Of the lines below, write out exactly those from the line with "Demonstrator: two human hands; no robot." through the line with "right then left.", both included, and skip the rest.
═══ Records for this task
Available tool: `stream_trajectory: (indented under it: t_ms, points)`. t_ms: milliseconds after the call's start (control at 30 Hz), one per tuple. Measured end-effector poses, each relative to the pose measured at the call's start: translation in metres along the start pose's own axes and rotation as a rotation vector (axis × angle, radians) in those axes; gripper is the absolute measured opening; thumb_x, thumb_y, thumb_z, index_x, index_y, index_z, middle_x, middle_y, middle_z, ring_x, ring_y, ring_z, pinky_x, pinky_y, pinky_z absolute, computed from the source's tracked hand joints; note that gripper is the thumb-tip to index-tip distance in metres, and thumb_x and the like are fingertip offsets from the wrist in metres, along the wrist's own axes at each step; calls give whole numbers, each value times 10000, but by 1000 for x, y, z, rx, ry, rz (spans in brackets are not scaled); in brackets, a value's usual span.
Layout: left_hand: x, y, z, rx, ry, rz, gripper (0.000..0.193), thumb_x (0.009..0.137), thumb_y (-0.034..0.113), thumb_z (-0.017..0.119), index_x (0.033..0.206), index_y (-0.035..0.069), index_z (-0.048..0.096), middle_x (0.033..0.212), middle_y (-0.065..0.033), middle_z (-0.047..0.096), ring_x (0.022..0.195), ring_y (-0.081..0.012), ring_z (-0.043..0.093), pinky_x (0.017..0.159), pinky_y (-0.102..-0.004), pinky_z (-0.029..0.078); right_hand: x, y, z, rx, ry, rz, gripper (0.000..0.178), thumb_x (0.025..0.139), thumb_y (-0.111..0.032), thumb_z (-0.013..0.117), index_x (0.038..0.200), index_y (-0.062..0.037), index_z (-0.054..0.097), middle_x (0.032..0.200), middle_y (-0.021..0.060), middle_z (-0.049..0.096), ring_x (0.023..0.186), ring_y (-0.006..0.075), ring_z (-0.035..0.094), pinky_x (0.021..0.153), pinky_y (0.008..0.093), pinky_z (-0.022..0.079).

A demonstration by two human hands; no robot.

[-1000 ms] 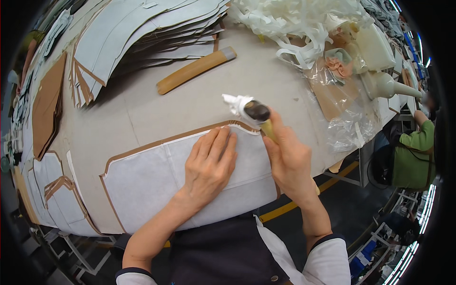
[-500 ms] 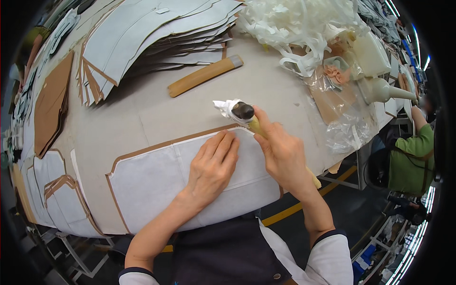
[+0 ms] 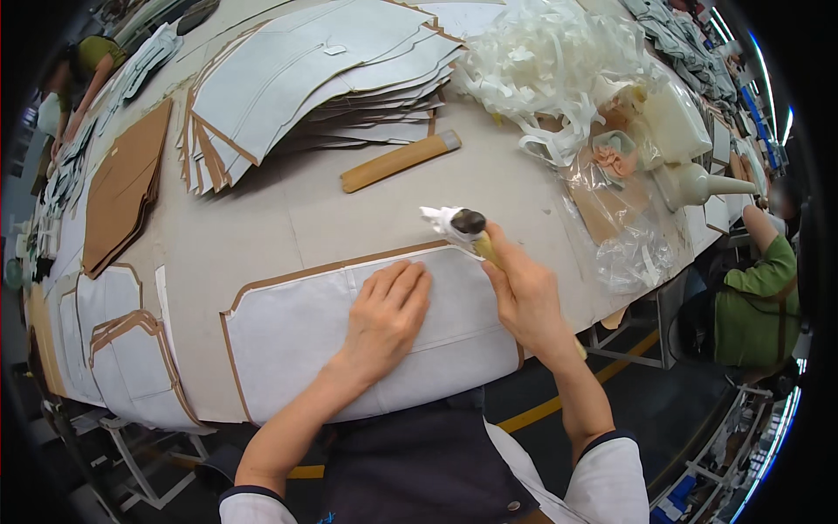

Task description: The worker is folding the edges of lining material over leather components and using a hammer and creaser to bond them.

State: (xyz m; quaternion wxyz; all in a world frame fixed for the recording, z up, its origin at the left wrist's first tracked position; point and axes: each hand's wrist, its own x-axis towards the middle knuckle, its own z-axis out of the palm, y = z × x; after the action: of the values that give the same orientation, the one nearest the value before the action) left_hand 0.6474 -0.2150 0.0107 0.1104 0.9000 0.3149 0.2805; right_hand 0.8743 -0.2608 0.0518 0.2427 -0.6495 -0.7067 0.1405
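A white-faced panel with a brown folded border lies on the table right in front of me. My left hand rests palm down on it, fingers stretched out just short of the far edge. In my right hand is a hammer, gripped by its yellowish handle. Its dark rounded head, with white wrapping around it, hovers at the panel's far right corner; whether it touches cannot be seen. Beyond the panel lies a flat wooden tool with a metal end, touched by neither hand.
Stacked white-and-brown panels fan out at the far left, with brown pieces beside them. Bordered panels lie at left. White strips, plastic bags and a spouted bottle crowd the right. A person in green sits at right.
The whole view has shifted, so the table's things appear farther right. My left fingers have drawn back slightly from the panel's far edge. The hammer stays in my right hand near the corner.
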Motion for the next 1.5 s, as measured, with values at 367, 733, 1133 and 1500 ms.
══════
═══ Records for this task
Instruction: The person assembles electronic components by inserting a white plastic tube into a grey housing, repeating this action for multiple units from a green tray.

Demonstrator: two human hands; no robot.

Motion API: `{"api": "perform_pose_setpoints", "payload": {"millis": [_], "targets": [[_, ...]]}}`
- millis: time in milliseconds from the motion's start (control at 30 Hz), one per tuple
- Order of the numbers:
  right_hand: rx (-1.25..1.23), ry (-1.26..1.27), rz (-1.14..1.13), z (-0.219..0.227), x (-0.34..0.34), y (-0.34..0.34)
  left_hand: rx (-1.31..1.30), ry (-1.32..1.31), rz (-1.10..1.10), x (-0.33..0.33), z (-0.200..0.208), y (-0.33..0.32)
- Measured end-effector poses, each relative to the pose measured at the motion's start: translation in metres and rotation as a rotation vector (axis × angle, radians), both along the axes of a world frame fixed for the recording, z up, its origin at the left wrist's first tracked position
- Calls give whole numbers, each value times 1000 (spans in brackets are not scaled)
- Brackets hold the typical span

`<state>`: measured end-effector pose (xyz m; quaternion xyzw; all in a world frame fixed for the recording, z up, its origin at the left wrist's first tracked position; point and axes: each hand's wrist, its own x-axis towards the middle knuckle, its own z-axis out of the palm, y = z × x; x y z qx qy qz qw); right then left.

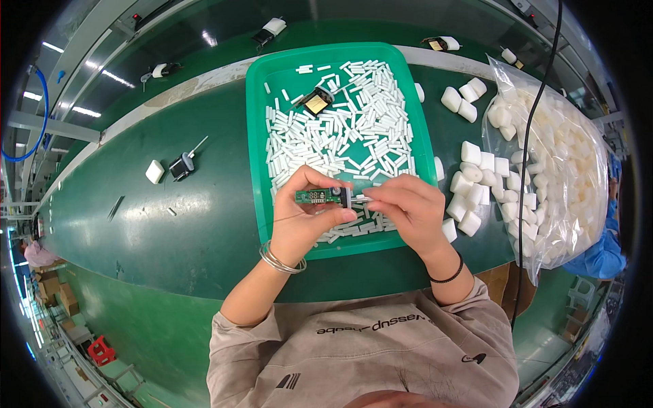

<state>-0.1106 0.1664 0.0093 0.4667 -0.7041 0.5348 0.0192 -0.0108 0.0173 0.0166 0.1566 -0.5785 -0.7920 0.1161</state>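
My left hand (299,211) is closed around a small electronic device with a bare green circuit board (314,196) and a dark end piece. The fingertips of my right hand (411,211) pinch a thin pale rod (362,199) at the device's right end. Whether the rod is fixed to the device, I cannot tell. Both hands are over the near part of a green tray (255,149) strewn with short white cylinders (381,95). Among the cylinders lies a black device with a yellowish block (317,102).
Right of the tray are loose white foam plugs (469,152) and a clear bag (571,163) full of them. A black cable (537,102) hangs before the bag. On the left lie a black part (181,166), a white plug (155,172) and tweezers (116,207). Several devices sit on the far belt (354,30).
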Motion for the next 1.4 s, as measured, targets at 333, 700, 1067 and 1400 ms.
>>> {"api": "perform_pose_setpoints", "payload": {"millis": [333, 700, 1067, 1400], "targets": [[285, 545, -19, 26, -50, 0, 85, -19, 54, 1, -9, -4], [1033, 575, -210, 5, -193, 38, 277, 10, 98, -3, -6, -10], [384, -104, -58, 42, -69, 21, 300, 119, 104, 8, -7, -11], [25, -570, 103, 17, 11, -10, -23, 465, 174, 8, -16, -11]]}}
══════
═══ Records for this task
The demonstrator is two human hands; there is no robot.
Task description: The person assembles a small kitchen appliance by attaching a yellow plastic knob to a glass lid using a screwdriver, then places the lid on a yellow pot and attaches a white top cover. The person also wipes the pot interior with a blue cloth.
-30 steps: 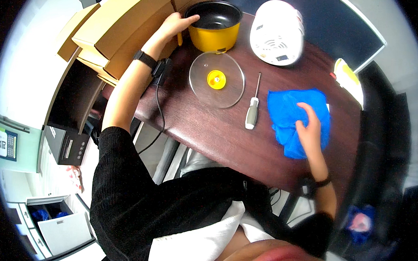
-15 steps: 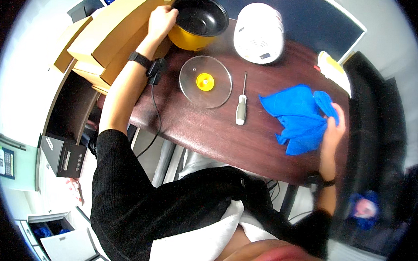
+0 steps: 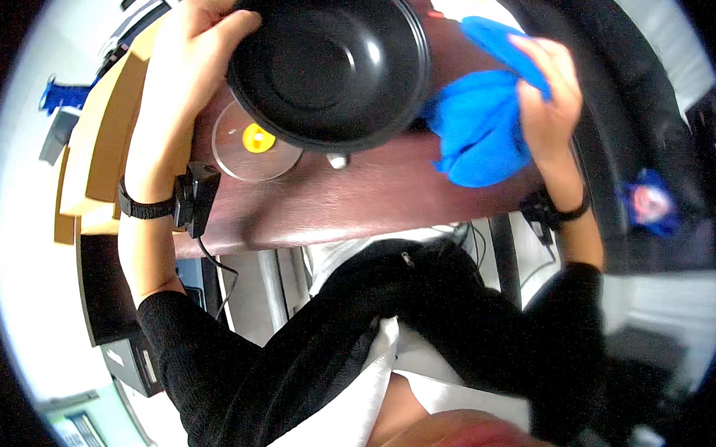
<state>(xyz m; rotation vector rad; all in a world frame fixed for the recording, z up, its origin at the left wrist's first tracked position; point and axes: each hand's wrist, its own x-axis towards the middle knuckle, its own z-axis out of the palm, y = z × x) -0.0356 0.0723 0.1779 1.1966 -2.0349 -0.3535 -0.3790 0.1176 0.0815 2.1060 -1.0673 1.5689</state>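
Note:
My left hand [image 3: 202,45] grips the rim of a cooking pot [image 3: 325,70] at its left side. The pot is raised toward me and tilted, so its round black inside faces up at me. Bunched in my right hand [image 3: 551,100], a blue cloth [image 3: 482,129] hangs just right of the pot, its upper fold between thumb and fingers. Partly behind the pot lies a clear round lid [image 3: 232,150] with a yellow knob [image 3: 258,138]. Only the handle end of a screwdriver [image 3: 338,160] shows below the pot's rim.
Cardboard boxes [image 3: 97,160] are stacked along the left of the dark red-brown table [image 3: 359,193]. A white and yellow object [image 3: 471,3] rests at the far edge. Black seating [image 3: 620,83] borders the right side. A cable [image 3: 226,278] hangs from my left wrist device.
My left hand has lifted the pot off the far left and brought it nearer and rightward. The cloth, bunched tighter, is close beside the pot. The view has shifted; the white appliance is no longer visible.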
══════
▶ _Answer to the exercise_:
Demonstrator: two human hands; no robot.

Motion API: `{"api": "perform_pose_setpoints", "payload": {"millis": [_], "targets": [[_, ...]]}}`
- millis: time in milliseconds from the motion's start (control at 30 Hz), one per tuple
- Order of the numbers:
  right_hand: rx (-1.25..1.23), ry (-1.26..1.27), rz (-1.14..1.13), z (-0.219..0.227), x (-0.34..0.34), y (-0.34..0.34)
  left_hand: rx (-1.31..1.30), ry (-1.32..1.31), rz (-1.10..1.10), x (-0.33..0.33), z (-0.200..0.208), y (-0.33..0.32)
- Measured end-effector poses, each relative to the pose measured at the motion's start: translation in metres and rotation as a rotation vector (axis × angle, radians), both along the axes of a world frame fixed for the recording, z up, its origin at the left wrist's first tracked position
- Calls give whole numbers, each value times 1000 (spans in brackets are not scaled)
- Brackets hold the typical span

`<state>`: measured end-effector pose (xyz m; quaternion xyzw; all in a world frame fixed for the recording, z up, its origin at the left wrist's first tracked position; point and axes: each hand's wrist, its own x-axis towards the middle knuckle, its own z-axis out of the palm, y = z × x; x y z qx qy qz qw); right then left.

This completes the exercise.